Comparison of Customer Due Diligence vs Enhanced Due Diligence:
|Aspect||Customer Due Diligence (CDD)||Enhanced Due Diligence (EDD)|
|Definition||CDD is a due diligence process carried out for normal risk-level clients.||EDD is a thorough and in-depth risk filter check for the high-risk profiles of clients.|
|Purpose||CDD is done to assess the normal risk customers and ensure a risk-free customer is onboarded at a normal level.||EDD requires in-depth information deep filters and risk checks to scrutinize PEPs, SIPs, and other high-risk clients. Also, EDD is done for clients with complex ownership structures (UBOs).|
|Scope||Normally, CDD is applied to every customer with a normal risk level. It includes the verification of ID documents such as Passports, ID Cards, Driver’s Licenses, etc.||Relatively, EDD is more strict and carries an in-depth check by verifying the details of a high-risk person. In addition to the CDD checklist, it verifies the wealth, interests, UBO ship, and sources of funds respectively.|
|Timing||Typically, CDD is carried out during the client’s onboarding where the risk posed by the client is normal.||EDD is mostly carried out when a high-risk client is identified or a Red Flag is raised.|
|Documents||Client identification Documents like Proof of ID, Proof of Address, etc.||the Client’s business registration details, financial statements, and sources of funds.|
|Procedures||Mostly, CDD is carried out for all customers.||Specifically, EDD is carried out for high-risk customers (PEPs and SIPs).|
|Effectiveness||It can only detect complex Money Laundering schemes or identify high-risk clients.||In contrast, EDD is able to identify Money Launderers at complex levels and it can be costly as well as time-consuming.|
Customer Due Diligence vs Enhanced Due Diligence: Which is better?
Overall, the notion of Customer Due Diligence vs Enhanced Due Diligence really depends on the specific risk profile of the customer. Largely, CDD is sufficient but for high-risk customers or Red Flags, EDD is conducted to mitigate the risks. Generally, it’s best to use a risk-based approach to due diligence. Hence, the level of due diligence should be based on the level of risk posed by the customer. Also, it is indifferent to compare CDD vs EDD in terms of preference.
CDD vs EDD in the UK and the US
CDD in the UK and the US
While Customer Due Diligence in the UK is regulated through the AML Directives till the event of Brexit. Hence, the UK is no longer subjected to comply with the EU-issued AMLD including the 6th AMLD. Instead, Anti-Money Laundering regulations in the UK are now directed by their domestic authorities. However, there is still a significant influence of FATF recommendations as the UK is still an active FATF member. Likewise, the FCA now governs the KYC and AML regulations in the UK.

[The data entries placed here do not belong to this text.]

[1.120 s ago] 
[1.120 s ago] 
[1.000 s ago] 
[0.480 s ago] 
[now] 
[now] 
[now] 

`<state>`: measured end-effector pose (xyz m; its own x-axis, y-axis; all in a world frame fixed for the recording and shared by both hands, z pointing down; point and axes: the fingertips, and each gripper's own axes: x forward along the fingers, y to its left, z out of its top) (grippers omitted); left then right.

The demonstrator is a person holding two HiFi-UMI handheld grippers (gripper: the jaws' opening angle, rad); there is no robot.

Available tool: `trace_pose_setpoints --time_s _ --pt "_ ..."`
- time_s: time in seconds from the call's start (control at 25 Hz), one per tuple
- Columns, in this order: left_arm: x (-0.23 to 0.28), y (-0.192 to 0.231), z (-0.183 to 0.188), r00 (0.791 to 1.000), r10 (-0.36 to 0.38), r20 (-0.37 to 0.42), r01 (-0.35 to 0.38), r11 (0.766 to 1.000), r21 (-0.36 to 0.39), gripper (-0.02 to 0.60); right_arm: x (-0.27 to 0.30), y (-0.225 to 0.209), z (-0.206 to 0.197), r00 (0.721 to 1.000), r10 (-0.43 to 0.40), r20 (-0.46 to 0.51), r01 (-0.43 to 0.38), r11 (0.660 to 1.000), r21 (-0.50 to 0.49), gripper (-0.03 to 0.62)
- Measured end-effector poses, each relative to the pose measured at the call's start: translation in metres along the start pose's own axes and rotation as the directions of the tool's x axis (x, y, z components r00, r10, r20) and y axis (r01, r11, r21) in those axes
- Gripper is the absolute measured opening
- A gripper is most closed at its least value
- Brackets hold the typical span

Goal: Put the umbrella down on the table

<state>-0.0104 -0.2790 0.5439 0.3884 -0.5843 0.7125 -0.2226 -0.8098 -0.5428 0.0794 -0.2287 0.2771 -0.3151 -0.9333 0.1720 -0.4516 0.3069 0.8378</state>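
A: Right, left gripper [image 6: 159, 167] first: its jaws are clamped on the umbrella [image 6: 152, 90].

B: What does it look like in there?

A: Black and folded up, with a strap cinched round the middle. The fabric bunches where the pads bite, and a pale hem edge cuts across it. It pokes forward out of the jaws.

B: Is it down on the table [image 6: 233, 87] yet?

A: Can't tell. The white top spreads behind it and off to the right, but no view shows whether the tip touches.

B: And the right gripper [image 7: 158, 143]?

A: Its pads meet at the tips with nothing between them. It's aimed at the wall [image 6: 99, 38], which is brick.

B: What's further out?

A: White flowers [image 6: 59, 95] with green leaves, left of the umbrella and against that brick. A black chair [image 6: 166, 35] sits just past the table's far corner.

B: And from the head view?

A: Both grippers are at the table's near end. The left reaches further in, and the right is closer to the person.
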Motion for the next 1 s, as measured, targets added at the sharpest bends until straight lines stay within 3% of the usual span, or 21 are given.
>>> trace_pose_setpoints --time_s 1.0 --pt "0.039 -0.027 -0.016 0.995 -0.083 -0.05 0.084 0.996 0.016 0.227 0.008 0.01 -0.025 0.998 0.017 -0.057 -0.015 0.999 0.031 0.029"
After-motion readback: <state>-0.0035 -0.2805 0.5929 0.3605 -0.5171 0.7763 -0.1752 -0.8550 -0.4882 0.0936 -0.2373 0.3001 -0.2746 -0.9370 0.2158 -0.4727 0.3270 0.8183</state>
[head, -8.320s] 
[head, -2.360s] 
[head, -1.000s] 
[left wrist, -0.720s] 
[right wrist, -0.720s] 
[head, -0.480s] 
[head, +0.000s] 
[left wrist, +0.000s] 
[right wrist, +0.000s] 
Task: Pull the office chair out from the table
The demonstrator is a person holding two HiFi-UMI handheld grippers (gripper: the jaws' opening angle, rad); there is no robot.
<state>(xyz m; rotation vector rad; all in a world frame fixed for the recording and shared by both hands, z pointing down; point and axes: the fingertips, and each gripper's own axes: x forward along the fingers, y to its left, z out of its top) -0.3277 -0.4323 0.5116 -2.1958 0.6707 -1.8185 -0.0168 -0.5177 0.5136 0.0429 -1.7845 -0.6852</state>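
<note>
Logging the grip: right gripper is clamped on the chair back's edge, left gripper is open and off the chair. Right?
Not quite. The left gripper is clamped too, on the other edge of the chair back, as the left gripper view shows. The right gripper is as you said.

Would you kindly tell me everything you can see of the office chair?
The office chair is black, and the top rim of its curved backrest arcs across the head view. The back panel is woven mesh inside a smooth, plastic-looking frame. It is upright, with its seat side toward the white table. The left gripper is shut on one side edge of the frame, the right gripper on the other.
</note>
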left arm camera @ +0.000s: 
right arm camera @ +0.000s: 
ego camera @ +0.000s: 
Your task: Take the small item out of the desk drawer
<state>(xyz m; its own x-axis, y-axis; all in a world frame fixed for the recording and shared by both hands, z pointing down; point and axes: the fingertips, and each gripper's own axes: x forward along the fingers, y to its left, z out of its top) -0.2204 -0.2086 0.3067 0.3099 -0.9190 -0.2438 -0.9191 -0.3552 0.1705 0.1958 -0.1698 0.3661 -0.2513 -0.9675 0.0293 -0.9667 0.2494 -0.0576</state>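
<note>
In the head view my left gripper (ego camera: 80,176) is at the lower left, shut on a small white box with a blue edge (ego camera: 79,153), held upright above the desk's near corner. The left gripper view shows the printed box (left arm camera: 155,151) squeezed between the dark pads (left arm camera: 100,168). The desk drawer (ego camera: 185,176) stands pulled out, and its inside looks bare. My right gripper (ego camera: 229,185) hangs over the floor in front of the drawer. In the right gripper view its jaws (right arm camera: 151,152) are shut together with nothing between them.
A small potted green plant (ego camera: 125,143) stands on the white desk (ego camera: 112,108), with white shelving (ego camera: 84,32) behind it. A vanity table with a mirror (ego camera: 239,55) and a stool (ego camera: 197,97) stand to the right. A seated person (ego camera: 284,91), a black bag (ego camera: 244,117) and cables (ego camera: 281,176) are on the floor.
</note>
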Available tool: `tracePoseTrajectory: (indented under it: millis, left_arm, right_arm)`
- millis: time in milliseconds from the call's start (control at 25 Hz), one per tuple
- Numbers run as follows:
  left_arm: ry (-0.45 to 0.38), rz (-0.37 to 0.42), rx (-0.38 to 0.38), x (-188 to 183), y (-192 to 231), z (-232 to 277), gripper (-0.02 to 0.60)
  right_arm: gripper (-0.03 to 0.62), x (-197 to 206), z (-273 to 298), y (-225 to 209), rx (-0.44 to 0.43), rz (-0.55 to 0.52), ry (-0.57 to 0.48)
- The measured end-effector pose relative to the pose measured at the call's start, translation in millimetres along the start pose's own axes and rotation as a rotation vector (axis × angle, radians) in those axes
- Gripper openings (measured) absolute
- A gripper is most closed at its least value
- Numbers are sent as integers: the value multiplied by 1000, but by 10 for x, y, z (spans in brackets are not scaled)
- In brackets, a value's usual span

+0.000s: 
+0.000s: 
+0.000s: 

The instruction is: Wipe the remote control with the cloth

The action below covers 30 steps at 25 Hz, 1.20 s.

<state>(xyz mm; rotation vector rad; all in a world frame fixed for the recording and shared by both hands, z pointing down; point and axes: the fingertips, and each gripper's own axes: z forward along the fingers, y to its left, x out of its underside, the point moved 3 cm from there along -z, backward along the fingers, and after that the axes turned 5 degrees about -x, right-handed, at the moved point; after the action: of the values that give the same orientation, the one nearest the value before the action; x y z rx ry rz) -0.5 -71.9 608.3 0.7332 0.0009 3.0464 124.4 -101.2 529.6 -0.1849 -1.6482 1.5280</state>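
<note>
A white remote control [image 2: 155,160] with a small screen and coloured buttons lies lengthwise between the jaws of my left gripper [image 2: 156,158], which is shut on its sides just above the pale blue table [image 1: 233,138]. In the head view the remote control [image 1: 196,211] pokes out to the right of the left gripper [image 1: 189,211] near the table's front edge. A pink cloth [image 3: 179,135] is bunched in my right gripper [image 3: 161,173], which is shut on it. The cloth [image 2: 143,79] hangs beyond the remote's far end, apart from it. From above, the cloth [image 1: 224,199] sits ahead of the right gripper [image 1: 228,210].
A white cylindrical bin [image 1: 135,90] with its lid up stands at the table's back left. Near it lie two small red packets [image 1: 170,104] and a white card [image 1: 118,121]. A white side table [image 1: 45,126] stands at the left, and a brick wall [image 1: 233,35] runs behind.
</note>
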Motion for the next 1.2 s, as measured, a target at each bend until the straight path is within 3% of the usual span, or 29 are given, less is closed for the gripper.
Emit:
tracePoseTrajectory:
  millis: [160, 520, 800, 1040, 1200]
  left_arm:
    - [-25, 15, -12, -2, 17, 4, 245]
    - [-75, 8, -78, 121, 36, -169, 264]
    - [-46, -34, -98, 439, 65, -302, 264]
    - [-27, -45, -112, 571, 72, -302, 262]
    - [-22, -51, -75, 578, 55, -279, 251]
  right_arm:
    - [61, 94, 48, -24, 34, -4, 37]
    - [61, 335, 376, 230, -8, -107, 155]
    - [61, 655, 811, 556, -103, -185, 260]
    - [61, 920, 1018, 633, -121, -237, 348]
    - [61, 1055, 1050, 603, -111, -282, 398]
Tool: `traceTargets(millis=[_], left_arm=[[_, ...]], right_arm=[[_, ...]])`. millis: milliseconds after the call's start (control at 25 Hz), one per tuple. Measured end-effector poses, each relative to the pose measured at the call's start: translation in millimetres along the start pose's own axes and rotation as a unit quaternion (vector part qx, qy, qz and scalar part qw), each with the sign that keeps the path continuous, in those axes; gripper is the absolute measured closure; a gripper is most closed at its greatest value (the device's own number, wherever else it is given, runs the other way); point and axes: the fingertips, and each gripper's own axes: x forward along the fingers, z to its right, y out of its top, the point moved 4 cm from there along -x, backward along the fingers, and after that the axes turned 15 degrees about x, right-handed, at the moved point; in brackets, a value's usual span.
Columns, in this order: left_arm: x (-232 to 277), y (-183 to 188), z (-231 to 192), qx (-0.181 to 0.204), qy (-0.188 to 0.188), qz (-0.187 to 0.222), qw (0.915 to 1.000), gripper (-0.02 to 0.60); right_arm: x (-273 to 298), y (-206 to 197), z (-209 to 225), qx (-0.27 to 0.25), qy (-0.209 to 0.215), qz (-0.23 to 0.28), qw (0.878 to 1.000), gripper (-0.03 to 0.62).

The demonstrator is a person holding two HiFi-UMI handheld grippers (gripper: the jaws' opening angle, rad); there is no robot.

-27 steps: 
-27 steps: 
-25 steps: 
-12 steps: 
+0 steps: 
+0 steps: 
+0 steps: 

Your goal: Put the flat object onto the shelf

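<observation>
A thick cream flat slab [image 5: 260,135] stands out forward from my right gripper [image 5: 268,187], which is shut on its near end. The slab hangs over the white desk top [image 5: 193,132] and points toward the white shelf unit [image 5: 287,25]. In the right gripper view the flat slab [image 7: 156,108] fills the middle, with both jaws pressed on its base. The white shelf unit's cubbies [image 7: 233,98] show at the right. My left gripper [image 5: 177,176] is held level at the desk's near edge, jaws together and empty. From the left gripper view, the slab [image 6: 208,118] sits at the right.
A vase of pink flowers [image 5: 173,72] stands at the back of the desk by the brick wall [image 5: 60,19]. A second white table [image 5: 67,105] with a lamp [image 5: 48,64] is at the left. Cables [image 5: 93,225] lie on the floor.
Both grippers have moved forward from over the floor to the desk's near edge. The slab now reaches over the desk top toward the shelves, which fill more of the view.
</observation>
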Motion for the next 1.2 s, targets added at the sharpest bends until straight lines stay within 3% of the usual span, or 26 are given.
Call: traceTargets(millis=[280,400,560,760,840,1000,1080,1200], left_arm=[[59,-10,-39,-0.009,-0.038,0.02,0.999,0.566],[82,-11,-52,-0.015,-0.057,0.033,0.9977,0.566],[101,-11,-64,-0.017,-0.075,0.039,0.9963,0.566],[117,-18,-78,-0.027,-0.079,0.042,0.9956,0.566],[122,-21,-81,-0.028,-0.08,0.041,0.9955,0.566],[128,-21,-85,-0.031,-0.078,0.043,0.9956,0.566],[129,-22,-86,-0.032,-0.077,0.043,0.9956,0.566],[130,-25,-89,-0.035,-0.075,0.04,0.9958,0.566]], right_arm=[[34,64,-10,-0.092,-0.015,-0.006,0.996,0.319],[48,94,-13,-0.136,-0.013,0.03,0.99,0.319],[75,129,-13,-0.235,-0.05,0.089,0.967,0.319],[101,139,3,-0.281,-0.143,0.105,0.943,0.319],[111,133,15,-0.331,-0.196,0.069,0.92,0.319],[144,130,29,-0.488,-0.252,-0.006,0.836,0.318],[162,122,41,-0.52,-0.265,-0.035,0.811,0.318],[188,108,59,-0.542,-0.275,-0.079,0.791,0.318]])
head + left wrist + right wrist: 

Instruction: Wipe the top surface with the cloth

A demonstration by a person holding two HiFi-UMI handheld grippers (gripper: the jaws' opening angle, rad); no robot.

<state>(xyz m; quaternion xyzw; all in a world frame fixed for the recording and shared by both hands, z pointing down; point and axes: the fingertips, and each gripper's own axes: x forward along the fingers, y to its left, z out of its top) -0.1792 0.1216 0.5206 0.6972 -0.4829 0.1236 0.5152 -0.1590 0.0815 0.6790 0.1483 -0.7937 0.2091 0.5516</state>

Similarly, in the US, the Customer Due Diligence requirements are more or less the same as in the UK. But the risk-based approach might differ in documentary and non-documentary or both methods. Also, entities might require information like account type, transaction type, and other factors that normally occur in a transaction.
EDD in the UK and the US
Now, in the case of Enhanced Due Diligence (EDD), the process becomes more complex. Just as the risk level becomes high for a specific client, an alarm is raised and CDD is no longer sufficient. Now, the EDD is carried out to check the trails of finances and other suspicious activities deeply. Both in the UK and the US, Enhanced Due Diligence requires additional and stringent risk filters for high-risk clients like PEPs or SIPs.
Therefore, Customer Due Diligence vs Enhanced Due Diligence remains the same in the UK and the US. Thus, some regulatory authorities and bodies are monitoring firms’ risk levels in CDD and EDD.
On the whole, CDD and EDD are both important for a firm’s security and AML compliance. Comparatively, EDD is complex and costs more than CDD. But this cost saves the firm from the catastrophe of being sanctioned or banned due to Money Laundering. Customer trust is built when the system is risk-free and seamless at the same time. To achieve such compliance, KYC AML Guide is a handy tool to stay updated with the latest developments in CDD vs EDD. Lastly, it is important for firms to note their country’s regulatory framework. Accordingly, their Due Diligence processes shall be designed.